Some music critics have compared his talent and public appeal to the likes of Frank Sinatra or Maurice Chevalier. His showmanship and charm were able to attract audiences of all ages, while his music influences combine folk with classical orchestra arrangements. He holds the record for the number of most original (composed and performed) songs (over 1,500), in an amazingly varied discography, many of which became national hits and which were covered again and again by other Romanian artists. Some of those hits are:
- Căsuța noastră (Our Little House)
- București, București (Bucharest, Bucharest)

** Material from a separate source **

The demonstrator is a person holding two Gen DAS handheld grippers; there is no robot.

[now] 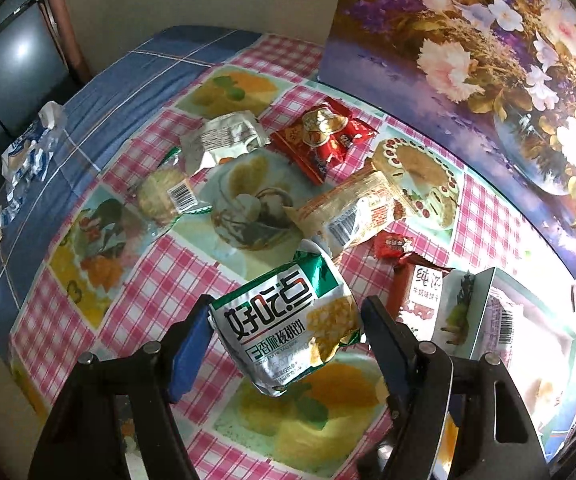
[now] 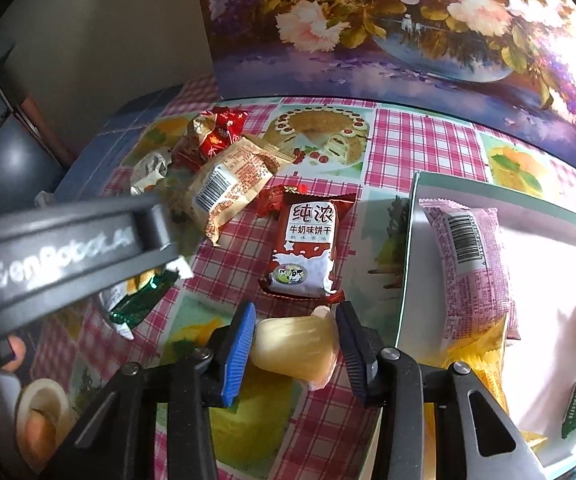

- Dă-i cu șprițul pân' la ziuă (Drink Spritz Until Daylight)
- Du-mă acasă, măi tramvai (Take Me Home, Tram)
- Uite-așa aș vrea să mor (Look, This Is How I'd Like To Die), in which the Obor neighborhood is referenced; the artist playfully expresses his desire to be buried in a tavern in the area, with a glass of red wine in hand.

In 1968, he was awarded the Order of Cultural Merit, second class. On 5 May 2003, then-President Ion Iliescu appointed Gică Petrescu as a Knight of the Order of the Star of Romania, as he celebrated his 88th birthday. On 18 June 2006, he was due to receive the national award "Premiile muzicale Radio România Actualități" (Musical Awards of Radio Romania News). The award was canceled, as he had died that very morning. He was 91 years old. He was buried in Bucharest's Bellu Cemetery.